Discovery is about problems, not features
The most common discovery mistake is treating the call like a requirements-gathering exercise: "What features are you looking for?" You walk away with a checklist and no idea whether the prospect has a problem worth paying to solve.
Great discovery does the opposite. It digs into the problem, who it affects, and what it costs to leave it unsolved. Features come later. The goal of the call is to understand the pain well enough that the prospect convinces themselves they need to act.
Questions that surface the real problem
- "What made you start looking for a solution now?" The word "now" is key. It reveals the trigger event, which is usually the real reason a deal happens.
- "How are you handling this today?" Their current workaround tells you what you're really competing against (often it's "nothing" or a spreadsheet).
- "What does that cost you, in time or money?" This turns a vague complaint into a quantifiable pain you can later tie to ROI.
- "What happens if this stays the same six months from now?" If the answer is "nothing much," there's no urgency, and probably no deal.
Questions that map the decision
Uncovering pain is half the job. You also need to understand how a purchase actually happens here:
- "Who else is affected by this problem?" Surfaces other stakeholders and potential champions.
- "Walk me through how a decision like this usually gets made here." Reveals the decision process and approvals before they surprise you.
- "Who signs off on the budget for something like this?" Identifies the economic buyer, who is often not the person on the call.
- "What would need to be true for this to be an easy yes?" Gives you their decision criteria in their own words.
The best follow-up question in all of discovery is simply "why?" or "tell me more about that." Most reps move on too quickly. The gold is usually one layer deeper than the first answer.
Questions to avoid
- Leading questions that fish for a yes ("Wouldn't it be great if...?"). Prospects see through them.

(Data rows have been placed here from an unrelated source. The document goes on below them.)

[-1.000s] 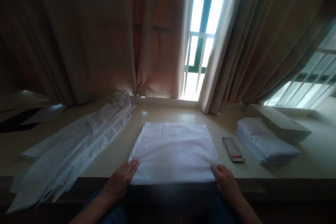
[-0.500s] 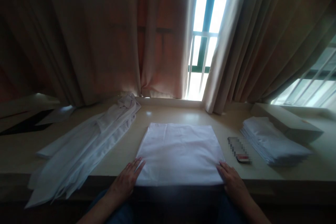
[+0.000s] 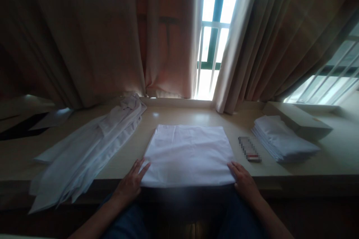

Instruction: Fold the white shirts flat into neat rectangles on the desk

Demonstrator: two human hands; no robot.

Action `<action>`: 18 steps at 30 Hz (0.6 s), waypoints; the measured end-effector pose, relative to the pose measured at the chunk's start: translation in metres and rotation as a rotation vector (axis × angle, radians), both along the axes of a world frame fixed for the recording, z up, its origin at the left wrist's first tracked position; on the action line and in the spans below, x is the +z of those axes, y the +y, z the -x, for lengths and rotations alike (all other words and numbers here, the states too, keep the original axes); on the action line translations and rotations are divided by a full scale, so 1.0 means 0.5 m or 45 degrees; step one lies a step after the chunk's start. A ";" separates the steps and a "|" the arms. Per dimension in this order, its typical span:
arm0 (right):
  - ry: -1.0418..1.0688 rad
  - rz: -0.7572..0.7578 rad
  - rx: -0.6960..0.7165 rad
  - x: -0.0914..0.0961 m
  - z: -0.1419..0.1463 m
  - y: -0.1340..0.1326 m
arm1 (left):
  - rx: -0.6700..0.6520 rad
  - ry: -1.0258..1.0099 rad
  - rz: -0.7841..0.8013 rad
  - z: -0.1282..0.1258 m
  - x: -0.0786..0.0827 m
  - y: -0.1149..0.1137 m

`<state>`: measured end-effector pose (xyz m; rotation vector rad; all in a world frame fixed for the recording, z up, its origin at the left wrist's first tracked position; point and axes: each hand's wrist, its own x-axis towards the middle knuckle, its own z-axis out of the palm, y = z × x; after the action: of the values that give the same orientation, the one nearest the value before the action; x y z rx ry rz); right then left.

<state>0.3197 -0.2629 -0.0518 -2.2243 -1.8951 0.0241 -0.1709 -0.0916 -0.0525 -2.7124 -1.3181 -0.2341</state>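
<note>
A folded white cloth [image 3: 188, 155] lies flat on the beige ledge [image 3: 196, 117] under the window, its near edge at the ledge's front. My left hand [image 3: 131, 183] rests flat at the cloth's near left corner, fingers stretched out and touching its edge. At the near right corner my right hand [image 3: 244, 181] lies the same way, fingers extended against the cloth. Neither hand holds anything.
A loose heap of white cloths [image 3: 84, 149] sprawls over the ledge's left part. A neat stack of folded white cloths [image 3: 283, 140] sits at the right, beside a flat box [image 3: 297, 119]. A small dark oblong object [image 3: 249, 148] lies between the stack and the centre cloth. Curtains [image 3: 84, 33] hang behind.
The view has shifted slightly. Both hands stay at the cloth's near corners with fingers flat; the cloth has not visibly moved.
</note>
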 end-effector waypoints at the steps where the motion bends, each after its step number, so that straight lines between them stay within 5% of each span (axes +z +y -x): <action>1: -0.009 0.005 -0.007 -0.001 -0.001 0.000 | 0.013 -0.001 0.018 0.001 -0.002 0.001; 8: -0.020 -0.002 0.026 -0.023 -0.010 -0.001 | 0.028 0.107 0.003 0.006 -0.030 0.008; 18: 0.010 -0.065 0.022 -0.026 -0.013 -0.017 | 0.018 0.068 0.039 0.017 -0.011 -0.003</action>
<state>0.3264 -0.2712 -0.0650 -2.1717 -1.8899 -0.0126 -0.1795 -0.0932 -0.0578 -2.7132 -1.3361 -0.1404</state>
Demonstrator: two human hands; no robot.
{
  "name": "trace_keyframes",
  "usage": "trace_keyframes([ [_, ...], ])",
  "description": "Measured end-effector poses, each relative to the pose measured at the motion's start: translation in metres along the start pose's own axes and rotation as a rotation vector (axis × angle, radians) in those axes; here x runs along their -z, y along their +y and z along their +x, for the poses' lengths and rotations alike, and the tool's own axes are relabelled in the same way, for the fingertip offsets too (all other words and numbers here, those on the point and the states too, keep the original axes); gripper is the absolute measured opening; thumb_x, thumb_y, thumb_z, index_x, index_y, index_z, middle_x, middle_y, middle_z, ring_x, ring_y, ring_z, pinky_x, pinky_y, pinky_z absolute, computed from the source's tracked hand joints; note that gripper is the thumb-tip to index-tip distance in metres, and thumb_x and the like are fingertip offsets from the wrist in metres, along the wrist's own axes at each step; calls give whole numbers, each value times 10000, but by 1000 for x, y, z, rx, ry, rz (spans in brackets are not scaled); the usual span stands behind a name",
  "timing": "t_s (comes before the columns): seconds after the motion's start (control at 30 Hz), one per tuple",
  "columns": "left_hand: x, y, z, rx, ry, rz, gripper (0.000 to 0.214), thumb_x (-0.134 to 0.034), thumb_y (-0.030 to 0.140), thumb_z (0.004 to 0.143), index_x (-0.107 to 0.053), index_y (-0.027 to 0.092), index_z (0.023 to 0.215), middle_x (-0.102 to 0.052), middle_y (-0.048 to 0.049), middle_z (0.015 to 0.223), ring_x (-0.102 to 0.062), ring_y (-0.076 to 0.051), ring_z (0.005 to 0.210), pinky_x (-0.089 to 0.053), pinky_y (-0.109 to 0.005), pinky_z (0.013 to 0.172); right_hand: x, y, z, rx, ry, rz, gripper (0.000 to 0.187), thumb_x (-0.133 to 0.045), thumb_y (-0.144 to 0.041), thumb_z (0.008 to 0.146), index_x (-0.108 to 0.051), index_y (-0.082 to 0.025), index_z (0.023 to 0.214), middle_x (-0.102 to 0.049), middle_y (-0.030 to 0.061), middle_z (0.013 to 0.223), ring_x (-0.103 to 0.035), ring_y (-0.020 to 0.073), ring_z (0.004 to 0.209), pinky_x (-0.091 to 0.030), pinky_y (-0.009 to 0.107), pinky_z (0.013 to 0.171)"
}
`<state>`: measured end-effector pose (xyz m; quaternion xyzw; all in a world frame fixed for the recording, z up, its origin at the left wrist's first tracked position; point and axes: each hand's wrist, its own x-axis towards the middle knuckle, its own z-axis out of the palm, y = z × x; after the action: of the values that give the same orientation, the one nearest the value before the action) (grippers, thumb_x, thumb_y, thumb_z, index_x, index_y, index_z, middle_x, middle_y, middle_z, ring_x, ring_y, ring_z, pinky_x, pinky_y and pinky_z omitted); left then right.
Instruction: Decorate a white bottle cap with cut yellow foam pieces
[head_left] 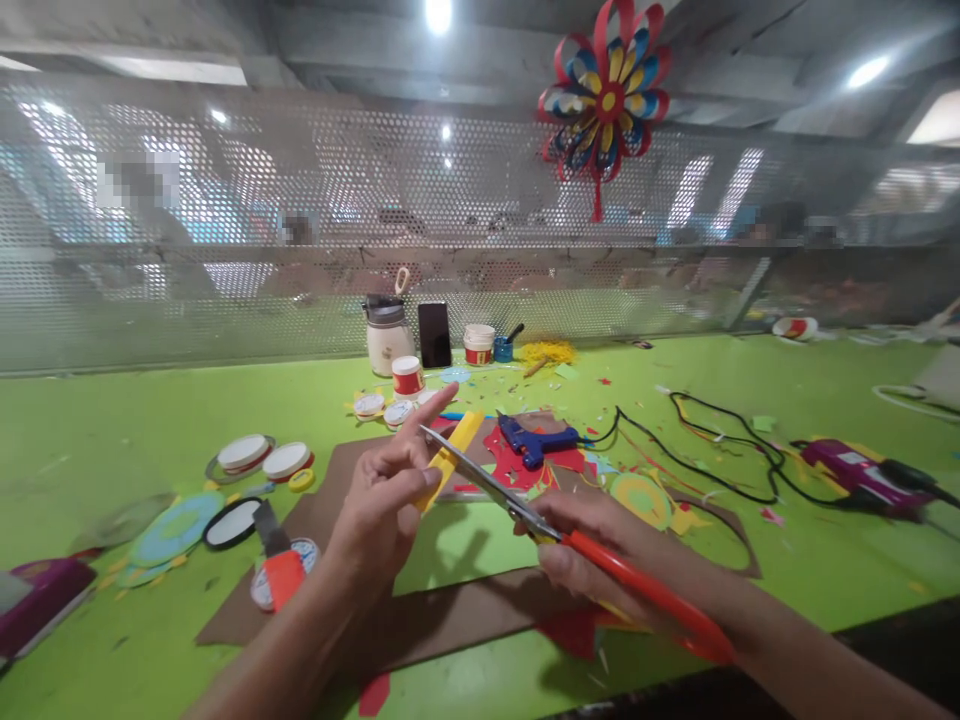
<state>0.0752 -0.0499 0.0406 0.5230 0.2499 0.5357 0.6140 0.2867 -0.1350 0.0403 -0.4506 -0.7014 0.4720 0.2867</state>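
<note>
Between the thumb and fingers of my left hand (386,490) is a yellow paper strip (459,445), tilted upward; the index finger points away from it. My right hand (592,545) grips a pair of scissors (487,483) with long metal blades and red handles. The blades cross in front of the strip, their tips close to my left fingers; whether they touch the paper I cannot tell. A bit of yellow also shows under my right hand. Below both hands lies brown cardboard (465,610) on the green table (832,580). Just behind them rests a blue glue gun (532,440) on red paper scraps.
Black cords run from the glue gun to a purple power strip (862,475) at right. An orange-handled scraper (285,575) and round lids (244,452) lie at left. A kettle (388,338), phone (434,335) and jars stand behind. A paper flower (609,100) hangs on a perforated screen.
</note>
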Motion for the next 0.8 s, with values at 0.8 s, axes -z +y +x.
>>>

- Feature-checklist questions that skip the underlying problem.
- Questions you could have answered with five minutes of research. They signal you didn't prepare.
Capturing the answers so they're actually useful
Here's the part most advice skips: a great discovery call is worthless if you can't find the answers three weeks later when you're prepping the proposal. The prospect's exact words about their pain are pure gold for positioning, but only if you wrote them down and can retrieve them.
Two habits make the difference:
- Capture their exact wording on pain, cost, and success. Don't paraphrase in the moment. The phrasing matters later.
- Keep it linked to the account so that before your next call you can open the customer and instantly see the discovery notes, the open questions, and what you committed to.
This is also where a qualification framework like MEDDPICC helps: after discovery, you can see at a glance which boxes you've filled (pain, economic buyer, decision criteria) and which gaps become the agenda for the next conversation.